The neighborhood's skyline landmarks (other than the UW campus) are its tallest buildings: UW Tower (formerly Safeco Plaza) and the Meany Hotel (which became the Best Western University Tower and is now known as Hotel Deca). The former, originally headquarters of Safeco Corporation, is located at the corner of Brooklyn Avenue NE and NE 45th Street. It was built in 1973, and at 22 stories high is the city's tallest building outside Downtown. The latter is Art Deco (1931, restored). The architect Robert Reamer gave every room a corner window. A jewel of the neighborhood is the formal Neo-classical Carnegie Library (1910) on Roosevelt Way at 50th Street.

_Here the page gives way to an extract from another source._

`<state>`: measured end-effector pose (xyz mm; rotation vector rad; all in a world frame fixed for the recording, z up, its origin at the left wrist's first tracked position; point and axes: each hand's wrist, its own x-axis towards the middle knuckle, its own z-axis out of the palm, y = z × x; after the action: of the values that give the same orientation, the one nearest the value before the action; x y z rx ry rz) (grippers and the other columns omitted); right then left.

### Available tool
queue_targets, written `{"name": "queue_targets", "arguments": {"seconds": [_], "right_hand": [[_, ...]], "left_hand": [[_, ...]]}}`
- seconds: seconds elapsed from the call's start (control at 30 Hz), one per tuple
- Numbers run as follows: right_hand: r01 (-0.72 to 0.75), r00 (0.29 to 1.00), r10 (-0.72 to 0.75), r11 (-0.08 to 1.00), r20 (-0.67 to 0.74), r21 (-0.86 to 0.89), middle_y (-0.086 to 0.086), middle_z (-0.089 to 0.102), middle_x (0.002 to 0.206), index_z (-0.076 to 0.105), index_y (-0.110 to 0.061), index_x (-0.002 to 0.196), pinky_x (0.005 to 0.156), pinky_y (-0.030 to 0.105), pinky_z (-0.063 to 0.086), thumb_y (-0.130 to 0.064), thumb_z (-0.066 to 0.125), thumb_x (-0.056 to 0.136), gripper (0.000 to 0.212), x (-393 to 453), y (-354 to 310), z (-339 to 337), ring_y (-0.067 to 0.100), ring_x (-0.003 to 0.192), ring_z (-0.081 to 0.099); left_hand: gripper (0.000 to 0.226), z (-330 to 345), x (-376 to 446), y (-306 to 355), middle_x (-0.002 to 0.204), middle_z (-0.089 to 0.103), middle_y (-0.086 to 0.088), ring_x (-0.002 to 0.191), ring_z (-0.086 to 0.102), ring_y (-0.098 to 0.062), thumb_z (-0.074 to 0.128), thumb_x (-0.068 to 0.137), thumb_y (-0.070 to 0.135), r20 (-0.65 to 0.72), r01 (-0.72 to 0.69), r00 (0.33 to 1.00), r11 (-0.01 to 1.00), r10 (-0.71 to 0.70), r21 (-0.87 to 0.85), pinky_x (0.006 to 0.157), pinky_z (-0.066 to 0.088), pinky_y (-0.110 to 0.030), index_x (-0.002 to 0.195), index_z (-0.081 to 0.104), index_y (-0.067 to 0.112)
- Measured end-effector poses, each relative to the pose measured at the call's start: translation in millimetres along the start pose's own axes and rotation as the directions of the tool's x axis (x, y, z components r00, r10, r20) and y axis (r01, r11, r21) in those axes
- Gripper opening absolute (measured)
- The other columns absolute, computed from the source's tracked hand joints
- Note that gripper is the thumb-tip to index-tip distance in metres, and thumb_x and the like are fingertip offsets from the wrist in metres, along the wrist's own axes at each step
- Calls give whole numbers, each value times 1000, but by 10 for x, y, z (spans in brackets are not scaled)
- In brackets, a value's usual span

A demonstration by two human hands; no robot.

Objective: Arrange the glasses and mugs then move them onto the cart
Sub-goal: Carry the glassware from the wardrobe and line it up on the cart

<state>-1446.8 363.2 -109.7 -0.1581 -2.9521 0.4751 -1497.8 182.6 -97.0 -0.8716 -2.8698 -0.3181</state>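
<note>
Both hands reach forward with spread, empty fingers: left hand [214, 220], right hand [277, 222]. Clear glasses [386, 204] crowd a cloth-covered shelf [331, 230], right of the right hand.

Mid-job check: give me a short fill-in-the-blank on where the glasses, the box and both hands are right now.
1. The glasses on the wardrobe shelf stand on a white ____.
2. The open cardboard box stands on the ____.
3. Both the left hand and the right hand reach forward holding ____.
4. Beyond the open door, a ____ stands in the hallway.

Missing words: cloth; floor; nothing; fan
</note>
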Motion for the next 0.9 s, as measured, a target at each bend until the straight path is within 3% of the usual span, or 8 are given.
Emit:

In recent decades, the University District has suffered commercial decline, due at least in significant part to the more competitive planning, capital investment, and popularity of the University Village shopping center east of the campus, and Northgate Mall about 1-1/2 miles (2-1/2 km) north beside I-5. From 2002 to 2004, the city and the neighborhood have made some steps countering this trend by giving the Ave a repaving facelift including the addition of benches, bus bulbs, and period lighting. The addition of benches represented the reversal of a decades-long neighborhood trend away from providing free places to sit.
The district will be served by two Link Light Rail stations: University of Washington Station near Husky Stadium opened in 2016 as part of the University Link Extension; and U District on Brooklyn Avenue near NE 45th Street is set to open in 2021 as part of the Northgate Link Extension. Light rail service will connect the U District to Capitol Hill, Downtown Seattle, Rainier Valley, and Sea-Tac Airport. The area around U District Station was upzoned to allow for taller buildings in 2017, and 12 new high-rise buildings are planned to begin construction as of 2020[update].
Fraternity and sorority members make up a sizeable portion of the local cafes' and bars' clientele, especially such establishments as Earl's and Fourno's, though well outnumbered by the Seattle campus student body of more than 39,250. Other bars have a wider base of patrons, including the College Inn (built for the Alaska-Yukon Exposition in 1909) and the Irish Emigrant. The University District is home to all of the UW's fraternity and sorority houses, most of them clustered along 17th Avenue NE between NE 45th and 50th Streets ("Frat Row" or "Greek Row").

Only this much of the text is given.